ACTIVITY: Please repeat the listing exactly, with every line intact.
**** INFORMATION PROVIDED
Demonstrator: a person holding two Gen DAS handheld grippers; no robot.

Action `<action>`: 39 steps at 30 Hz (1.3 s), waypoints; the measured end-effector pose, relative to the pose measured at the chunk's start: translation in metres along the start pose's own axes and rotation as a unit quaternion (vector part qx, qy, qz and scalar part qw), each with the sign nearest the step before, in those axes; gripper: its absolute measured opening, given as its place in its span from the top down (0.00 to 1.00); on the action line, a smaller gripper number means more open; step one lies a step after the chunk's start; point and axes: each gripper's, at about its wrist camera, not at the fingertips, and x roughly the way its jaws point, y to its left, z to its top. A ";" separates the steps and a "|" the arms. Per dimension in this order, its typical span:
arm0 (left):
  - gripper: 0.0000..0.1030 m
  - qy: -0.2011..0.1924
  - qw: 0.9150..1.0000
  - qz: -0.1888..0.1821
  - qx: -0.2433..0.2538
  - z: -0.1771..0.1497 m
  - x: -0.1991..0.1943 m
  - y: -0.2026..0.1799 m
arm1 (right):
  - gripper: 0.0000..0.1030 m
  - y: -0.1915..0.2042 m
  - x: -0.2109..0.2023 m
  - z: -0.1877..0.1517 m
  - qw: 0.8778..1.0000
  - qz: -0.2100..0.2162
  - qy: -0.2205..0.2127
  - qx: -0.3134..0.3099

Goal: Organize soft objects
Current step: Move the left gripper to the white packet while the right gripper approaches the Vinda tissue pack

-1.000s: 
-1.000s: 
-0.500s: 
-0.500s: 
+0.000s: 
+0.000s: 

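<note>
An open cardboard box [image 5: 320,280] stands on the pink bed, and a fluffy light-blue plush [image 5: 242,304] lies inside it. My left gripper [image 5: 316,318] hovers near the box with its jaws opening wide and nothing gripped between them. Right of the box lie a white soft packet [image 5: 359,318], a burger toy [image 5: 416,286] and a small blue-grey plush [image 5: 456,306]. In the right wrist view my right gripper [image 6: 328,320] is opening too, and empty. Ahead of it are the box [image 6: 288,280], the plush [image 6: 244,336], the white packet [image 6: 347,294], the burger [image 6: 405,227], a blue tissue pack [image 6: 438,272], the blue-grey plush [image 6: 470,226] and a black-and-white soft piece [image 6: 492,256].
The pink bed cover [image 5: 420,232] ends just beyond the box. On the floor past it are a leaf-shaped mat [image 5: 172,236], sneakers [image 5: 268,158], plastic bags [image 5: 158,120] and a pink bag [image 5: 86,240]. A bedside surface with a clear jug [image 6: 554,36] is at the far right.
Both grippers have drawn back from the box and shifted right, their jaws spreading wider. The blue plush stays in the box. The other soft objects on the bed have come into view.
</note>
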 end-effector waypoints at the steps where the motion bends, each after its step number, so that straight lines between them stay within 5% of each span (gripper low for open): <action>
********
EXERCISE OUTPUT:
Demonstrator: a person holding two Gen DAS handheld grippers; no robot.

Action `<action>`: 39 steps at 30 Hz (1.3 s), waypoints; the measured end-effector pose, relative to the pose measured at the chunk's start: translation in metres along the start pose's own axes and rotation as a unit quaternion (vector part qx, qy, qz and scalar part qw), each with the sign nearest the step before, in those axes; gripper: its absolute measured opening, given as its place in its span from the top down (0.00 to 1.00); on the action line, a smaller gripper number means more open; step one lies a step after the chunk's start; point and axes: each gripper's, at about its wrist camera, not at the fingertips, and x roughly the way its jaws point, y to its left, z to its top. A ";" separates the steps and a "|" the arms. Per dimension in this order, its typical span:
arm0 (left):
  - gripper: 0.0000..0.1030 m
  - qy: -0.2011..0.1924
  - qw: 0.9150..1.0000
  - qz: -0.1888..0.1821
  - qx: -0.2433..0.2538
  - z: -0.1771..0.1497 m
  - x: -0.1991..0.1943 m
  - y: -0.2026..0.1799 m
arm1 (right):
  - gripper: 0.0000..0.1030 m
  - y: -0.1915..0.2042 m
  - x: -0.2109..0.2023 m
  - z: -0.1877..0.1517 m
  - qw: 0.8778..1.0000
  - qz: -0.2100..0.2162
  - qy: -0.2205..0.2127
  - qx: -0.3134..0.3099

Goal: Organize soft objects
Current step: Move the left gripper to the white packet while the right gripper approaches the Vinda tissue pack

-1.000s: 
-1.000s: 
-0.500s: 
-0.500s: 
+0.000s: 
+0.000s: 

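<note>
An open cardboard box [image 5: 320,280] stands on the pink bed, and a fluffy light-blue plush [image 5: 242,304] lies inside it. My left gripper [image 5: 316,318] hovers near the box with its jaws opening wide and nothing gripped between them. Right of the box lie a white soft packet [image 5: 359,318], a burger toy [image 5: 416,286] and a small blue-grey plush [image 5: 456,306]. In the right wrist view my right gripper [image 6: 328,320] is opening too, and empty. Ahead of it are the box [image 6: 288,280], the plush [image 6: 244,336], the white packet [image 6: 347,294], the burger [image 6: 405,227], a blue tissue pack [image 6: 438,272], the blue-grey plush [image 6: 470,226] and a black-and-white soft piece [image 6: 492,256].
The pink bed cover [image 5: 420,232] ends just beyond the box. On the floor past it are a leaf-shaped mat [image 5: 172,236], sneakers [image 5: 268,158], plastic bags [image 5: 158,120] and a pink bag [image 5: 86,240]. A bedside surface with a clear jug [image 6: 554,36] is at the far right.
Both grippers have drawn back from the box and shifted right, their jaws spreading wider. The blue plush stays in the box. The other soft objects on the bed have come into view.
</note>
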 end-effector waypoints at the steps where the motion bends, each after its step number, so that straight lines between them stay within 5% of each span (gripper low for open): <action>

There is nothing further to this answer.